M.Sc. Tezi Görüntüleme

Student: Büşra Alakoç
Supervisor: Prof. Dr. Tülay KESEMEN
Department: Matematik
Institution: Graduate School of Natural and Applied Sciences
University: Karadeniz Technical University Turkey
Title of the Thesis: INVESTIGATION OF INVENTORY MODEL OF TYPE (s, S) WITH ASYMPTOTIC METDODS WHEN DEMAND DISTRIBUTIONS ARE IN HEAVY TAILED GAMMA-𝑔 CLASS
Level: M.Sc.
Acceptance Date: 10/1/2020
Number of Pages: 65
Registration Number: i3717
Summary:

      The aim of this study is to examine inventory model of type (s, S), one of the stock

control models in the literature, with demand quantities distributed from Gamma-g class

      belonging to heavy tailed distributions. In this way, it is aimed to complete the lack in the

literature by using approximate methods for mathematical analysis of inventory model of

      type (s, S) with heavy tailed distributions. In order to analyze the effects of unexpected

fluctuations in demand on these models, it is important to investigate stock control models

      with heavy-tail demand quantities in the gamma class by approximate methods.
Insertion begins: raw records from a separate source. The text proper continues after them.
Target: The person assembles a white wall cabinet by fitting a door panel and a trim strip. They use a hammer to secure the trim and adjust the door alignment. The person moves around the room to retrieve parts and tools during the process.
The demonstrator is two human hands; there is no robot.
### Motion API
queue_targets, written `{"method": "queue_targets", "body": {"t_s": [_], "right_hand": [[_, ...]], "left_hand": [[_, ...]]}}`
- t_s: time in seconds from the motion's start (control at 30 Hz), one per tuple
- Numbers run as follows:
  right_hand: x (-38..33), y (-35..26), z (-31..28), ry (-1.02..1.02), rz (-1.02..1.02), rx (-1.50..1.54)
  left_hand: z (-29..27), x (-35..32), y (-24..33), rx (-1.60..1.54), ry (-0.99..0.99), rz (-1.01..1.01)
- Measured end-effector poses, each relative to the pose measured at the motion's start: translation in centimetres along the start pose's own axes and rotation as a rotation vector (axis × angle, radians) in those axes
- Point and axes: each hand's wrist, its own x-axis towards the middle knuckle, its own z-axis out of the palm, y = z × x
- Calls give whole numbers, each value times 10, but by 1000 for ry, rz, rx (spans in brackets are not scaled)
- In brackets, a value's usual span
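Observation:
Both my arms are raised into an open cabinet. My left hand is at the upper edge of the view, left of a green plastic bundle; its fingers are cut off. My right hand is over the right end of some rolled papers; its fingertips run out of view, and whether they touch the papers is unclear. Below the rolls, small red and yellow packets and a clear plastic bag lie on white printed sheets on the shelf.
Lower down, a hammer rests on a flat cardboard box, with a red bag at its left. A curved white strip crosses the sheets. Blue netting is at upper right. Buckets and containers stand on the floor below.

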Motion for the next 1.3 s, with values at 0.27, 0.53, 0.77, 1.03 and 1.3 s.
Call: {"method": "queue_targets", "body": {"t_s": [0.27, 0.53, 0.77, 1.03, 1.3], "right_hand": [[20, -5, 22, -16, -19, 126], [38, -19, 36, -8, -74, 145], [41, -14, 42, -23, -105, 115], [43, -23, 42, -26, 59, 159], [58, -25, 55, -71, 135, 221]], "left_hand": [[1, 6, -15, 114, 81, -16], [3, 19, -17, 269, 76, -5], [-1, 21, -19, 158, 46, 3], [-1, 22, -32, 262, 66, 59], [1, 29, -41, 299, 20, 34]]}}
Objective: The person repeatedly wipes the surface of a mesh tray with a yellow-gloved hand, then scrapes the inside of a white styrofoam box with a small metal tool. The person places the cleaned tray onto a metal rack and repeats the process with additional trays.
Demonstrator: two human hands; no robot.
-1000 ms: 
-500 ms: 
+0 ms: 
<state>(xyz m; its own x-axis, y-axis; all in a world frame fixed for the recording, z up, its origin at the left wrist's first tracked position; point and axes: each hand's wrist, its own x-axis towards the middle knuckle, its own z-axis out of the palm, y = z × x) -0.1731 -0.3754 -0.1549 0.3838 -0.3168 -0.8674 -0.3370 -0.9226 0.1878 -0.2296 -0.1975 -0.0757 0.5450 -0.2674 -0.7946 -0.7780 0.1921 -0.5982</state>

In this study, firstly, a detailed literature review about Gamma-g class of heavy-tailed

      distributions will be discussed. Then, an inventory model of type (s,S) will be represented

with a semi-Markovian model called a renewal reward process. A stochastic process which

      expresses this model will be constructed mathematically. When the random variables that

make up the renewal function in the renewal process have the Gamma-g class of heavytailed

      distributions, approximate expansions for the ergodic distribution function of the

constructed process will be achieved using approximate expansions proposed by Mitov and

      Omey (2014). Then, an asymptotic expansion for nth order finite moments of the ergodic

distribution function will be obtained. Finally, weak convergence theorem will be expressed

      and proved for the ergodic distribution function.

Keywords: Inventory model of type (s, S), Renewal reward process, Renewal function,

      Ergodic distribution function, Heavy tailed distributions, Gamma-𝑔 class,

Moments of ergodic distribution, Weak convergence.